Este legado nos confirma la antigüedad de la cofradía y la consideración de
ilustre que ya tenía en 1752, fecha del mencionado catastro elaborado en
tiempos de Fernando VI.
En segundo lugar,
nos llama la atención que el apelativo ‘esclavitud’ tenga especial protagonismo
en el nombre de dicha cofradía, más aún cuando el rescate o redención de
esclavos en poder de los berberiscos (cautivos) era una de las principales
dedicaciones de la Orden (véase el caso de Cervantes en Argel). Paralelamente,
en las disposiciones de Elvira Galindo se hace mención expresa de las ‘fiestas’,
cuando más arriba veíamos que es por esta época cuando se popularizaron las
procesiones penitenciales, principalmente las de Jesús del Rescate y Cautivo,
que en la mayoría de las ocasiones venían de la mano de las cofradías de la
Orden.
Por último, es muy
interesante la presencia de numerosas cruces de la Orden blasonando los
dinteles de diversas casonas del conjunto histórico. De cruz griega, muy
similar a la paté o patada de la Orden Hospitalaria del Temple, aunque con unas
ligeras diferencias, las tenemos identificadas en más de una decena de viviendas.

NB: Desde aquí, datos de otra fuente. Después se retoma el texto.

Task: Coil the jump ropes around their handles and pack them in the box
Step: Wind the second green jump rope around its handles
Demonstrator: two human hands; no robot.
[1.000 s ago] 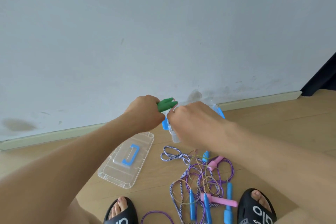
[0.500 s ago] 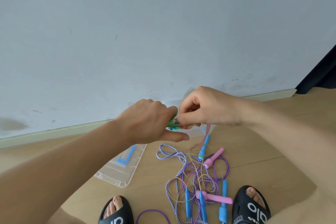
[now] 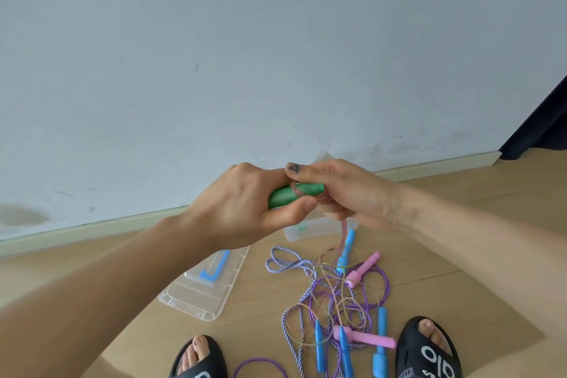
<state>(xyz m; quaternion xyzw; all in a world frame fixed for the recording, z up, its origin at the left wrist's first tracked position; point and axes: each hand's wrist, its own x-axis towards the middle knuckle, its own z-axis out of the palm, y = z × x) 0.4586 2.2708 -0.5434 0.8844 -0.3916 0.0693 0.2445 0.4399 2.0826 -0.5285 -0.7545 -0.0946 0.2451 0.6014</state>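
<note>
My left hand [image 3: 245,209] grips the green handles [image 3: 294,193] of a jump rope, held level in front of the wall. My right hand [image 3: 346,193] holds the handles' right end and pinches the thin pinkish rope [image 3: 343,233], one loop of which lies round the green handles. That rope hangs down into a tangle of jump ropes [image 3: 337,301] on the floor, with purple and striped cords and blue and pink handles. The clear plastic box [image 3: 306,232] sits on the floor below my hands, mostly hidden by them.
The box's clear lid [image 3: 202,288] with a blue handle lies on the wooden floor to the left of the tangle. My feet in black slippers [image 3: 429,350] stand at the bottom edge. A pale wall with a skirting board rises close behind.
Both hands rose with the green handles. My right hand swung from over the box round the handles' right end, laying the pinkish rope over them.
</note>
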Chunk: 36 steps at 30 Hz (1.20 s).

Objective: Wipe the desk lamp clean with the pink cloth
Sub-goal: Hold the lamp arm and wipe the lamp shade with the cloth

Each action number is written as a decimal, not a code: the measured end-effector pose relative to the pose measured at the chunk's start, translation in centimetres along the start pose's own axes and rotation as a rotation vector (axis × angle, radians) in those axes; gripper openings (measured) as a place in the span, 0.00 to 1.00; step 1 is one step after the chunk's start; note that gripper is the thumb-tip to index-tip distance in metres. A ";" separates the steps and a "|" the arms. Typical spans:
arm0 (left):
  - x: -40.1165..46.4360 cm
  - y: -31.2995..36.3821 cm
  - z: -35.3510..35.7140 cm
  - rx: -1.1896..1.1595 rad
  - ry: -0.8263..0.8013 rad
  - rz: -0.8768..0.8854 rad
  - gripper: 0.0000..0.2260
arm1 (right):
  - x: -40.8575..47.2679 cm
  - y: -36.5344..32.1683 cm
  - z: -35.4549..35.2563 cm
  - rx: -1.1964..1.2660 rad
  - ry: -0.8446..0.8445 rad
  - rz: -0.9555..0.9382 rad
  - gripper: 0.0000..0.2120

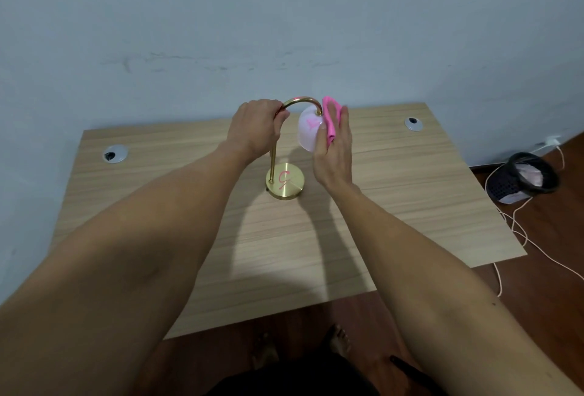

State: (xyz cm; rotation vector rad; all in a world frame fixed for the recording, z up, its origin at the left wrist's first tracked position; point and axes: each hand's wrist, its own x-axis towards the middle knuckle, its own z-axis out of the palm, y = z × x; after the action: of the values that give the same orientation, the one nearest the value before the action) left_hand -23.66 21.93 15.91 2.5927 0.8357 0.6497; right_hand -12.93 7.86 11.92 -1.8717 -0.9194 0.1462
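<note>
The left hand [257,130] is closed around the brass neck of the desk lamp [278,149], gripping it just where the arch begins and steadying the whole thing. The right hand [335,149] is held flat and open, fingers straight, pressing the pink cloth [330,121] against the far side of the white shade [308,132], which hangs between the two hands. A pink smear shows on the near face of the shade, and another pink mark sits on the round brass base [285,181], below and between the hands on the bench [410,190].

The step in hand looks to be wiping the shade, with the base not yet cleaned. The next move probably calls for bringing the cloth round to the near face where the smear lies, keeping the neck held so the lamp does not tip, then working down to the base. Off to the right, well apart, a dark basket [523,177] stands on the floor.
</note>
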 end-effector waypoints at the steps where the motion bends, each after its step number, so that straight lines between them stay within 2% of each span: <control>1: 0.0 0.1 0.0 -0.005 -0.001 -0.005 0.14 | -0.2 0.4 0.0 -0.058 -0.015 -0.033 0.26; 6: -0.3 0.5 -0.2 -0.030 -0.010 -0.024 0.14 | -1.4 2.9 0.2 -0.211 -0.058 -0.175 0.29; 11: -0.4 0.7 -0.4 -0.062 -0.017 -0.030 0.13 | -1.1 1.9 -0.2 -0.108 0.024 -0.107 0.25; 14: -0.5 0.7 -0.5 -0.083 -0.020 -0.035 0.13 | -0.3 0.1 -0.7 0.034 0.047 0.002 0.23; 16: -0.5 0.8 -0.5 -0.078 -0.021 -0.040 0.13 | 0.9 0.2 -0.8 0.017 0.045 0.144 0.22; 19: -0.4 0.8 -0.6 -0.070 -0.029 -0.051 0.12 | 2.3 1.7 -0.1 0.166 0.035 0.314 0.38; 22: -0.4 0.8 -0.8 -0.084 -0.033 -0.059 0.12 | 0.7 -0.4 1.1 0.037 -0.003 0.188 0.31; 26: -0.5 1.0 -0.8 -0.088 -0.031 -0.063 0.12 | -1.8 0.2 1.8 -0.190 -0.006 -0.046 0.34; 29: -0.6 1.0 -0.8 -0.096 -0.027 -0.069 0.13 | -2.9 2.0 2.1 -0.290 -0.043 -0.153 0.34; 32: -0.7 1.2 -0.8 -0.119 -0.024 -0.074 0.12 | -3.2 3.0 1.5 -0.320 -0.089 -0.193 0.35; 36: -0.6 1.2 -0.9 -0.139 -0.025 -0.074 0.11 | -2.3 2.6 1.1 -0.184 -0.005 -0.162 0.31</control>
State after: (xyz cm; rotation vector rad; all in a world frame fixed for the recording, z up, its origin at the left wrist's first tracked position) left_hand -24.03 20.78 17.03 2.4290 0.8438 0.6301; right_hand -13.71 6.65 8.57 -1.9552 -1.1148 -0.0342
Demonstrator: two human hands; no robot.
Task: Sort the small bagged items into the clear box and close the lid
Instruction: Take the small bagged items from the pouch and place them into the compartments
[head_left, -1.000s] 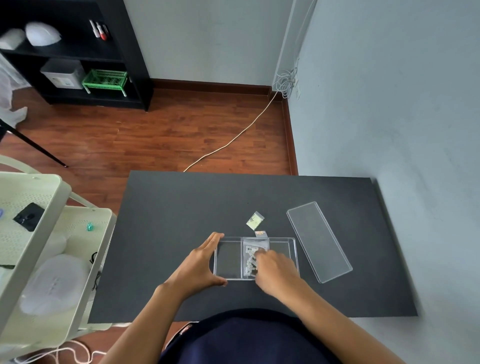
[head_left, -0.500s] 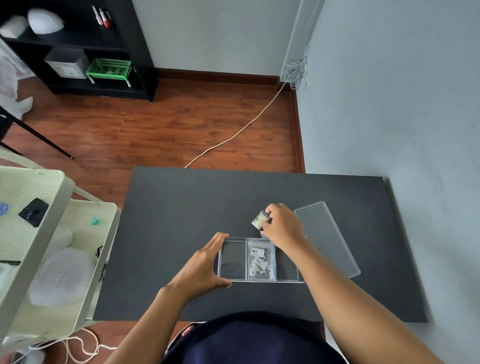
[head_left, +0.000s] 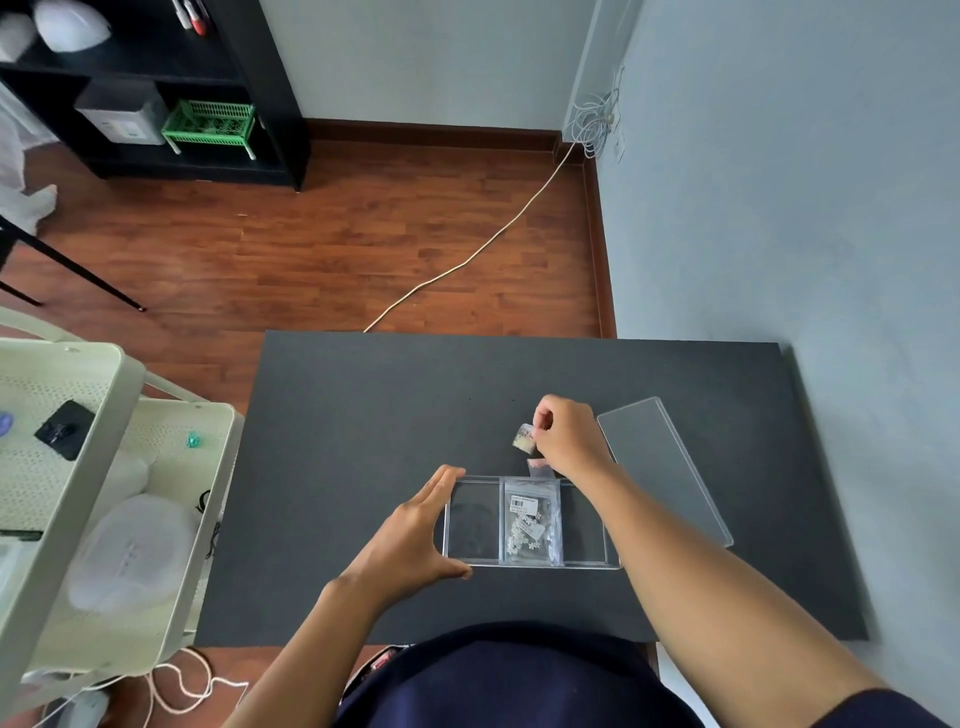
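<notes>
Right hand (head_left: 569, 439) pinching small yellowish bag (head_left: 523, 435) just beyond clear box (head_left: 530, 564), left hand (head_left: 415, 535) spread against box's left wall, bagged items (head_left: 532, 519) in middle compartment, lid (head_left: 665, 467) lying right on black table (head_left: 363, 415)

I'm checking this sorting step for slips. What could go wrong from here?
The right hand pinches the small bag only by a corner, so it might slip. Another bag lies half hidden under that hand and could be overlooked. The forearm crosses the box, and could nudge it, though the left hand steadies it.
</notes>
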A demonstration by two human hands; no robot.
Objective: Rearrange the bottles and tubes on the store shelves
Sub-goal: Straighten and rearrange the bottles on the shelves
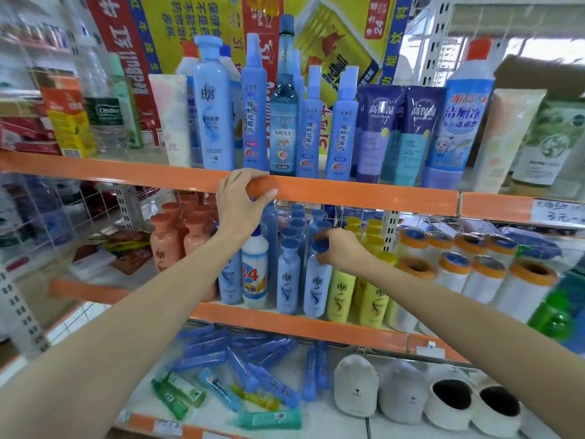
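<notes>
Now left hand (242, 198) fingers clamped on shelf edge (348, 193), right hand (340, 248) fingers pinching blue bottle (316, 286) cap.

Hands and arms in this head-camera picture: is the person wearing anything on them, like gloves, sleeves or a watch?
Nothing is worn as far as the picture shows. The left hand and right hand are gloveless, with no rings visible. Both forearms are uncovered down to the frame edge: no sleeves, watch or bracelet in sight.

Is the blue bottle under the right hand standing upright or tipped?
Upright: the blue bottle stands on its base in the middle-shelf row, label vertical, the right hand gripping its cap.
</notes>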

Así sucede con las labradas en la propia manzana de Trinidad, donde hay hasta
tres; pero también están presentes en Industria (Becerrá), de la Cruz (del Potro), Visitación (Chacona), de la
Amargura, Fugitivos o Isidoro Bodson, antigua Donosa, entre otras. A destacar
una de las que hay en Donosa, en el reutilizado dintel que da acceso a los
domicilios de Unicaja, cuya cruz no responde al tipo paté. Por el contrario,
representa la primitiva cruz de la Orden, la versión formada por dos franjas
sencillas.
Estos testimonios,
más que significativos, nos podrían confirmar la presencia y la actividad de la
Orden en Baños, primero cuando fue colación (aldea) y después siendo villa. Y
todo ello nos lleva a considerar que el hospital de la Sangre de Christo, como la vieja cofradía que promocionó
la fiesta de los ‘Esclavos’, debieron ser consecuencia directa de la actividad
desarrollada por los acólitos que la Orden Hospitalaria de la Santísima
Trinidad tenía en nuestro pueblo.
Manuela, mirándome
de arriba abajo, me dice que escucho algo en lo más profundo de las piedras, quizá
raro o singular, como si quisiera descubrir en su duro interior el corazón y el
pensamiento de las personas que las tallaron. Sonríe, echa la llave a la
destartalada puerta y me emplaza para otra tarde.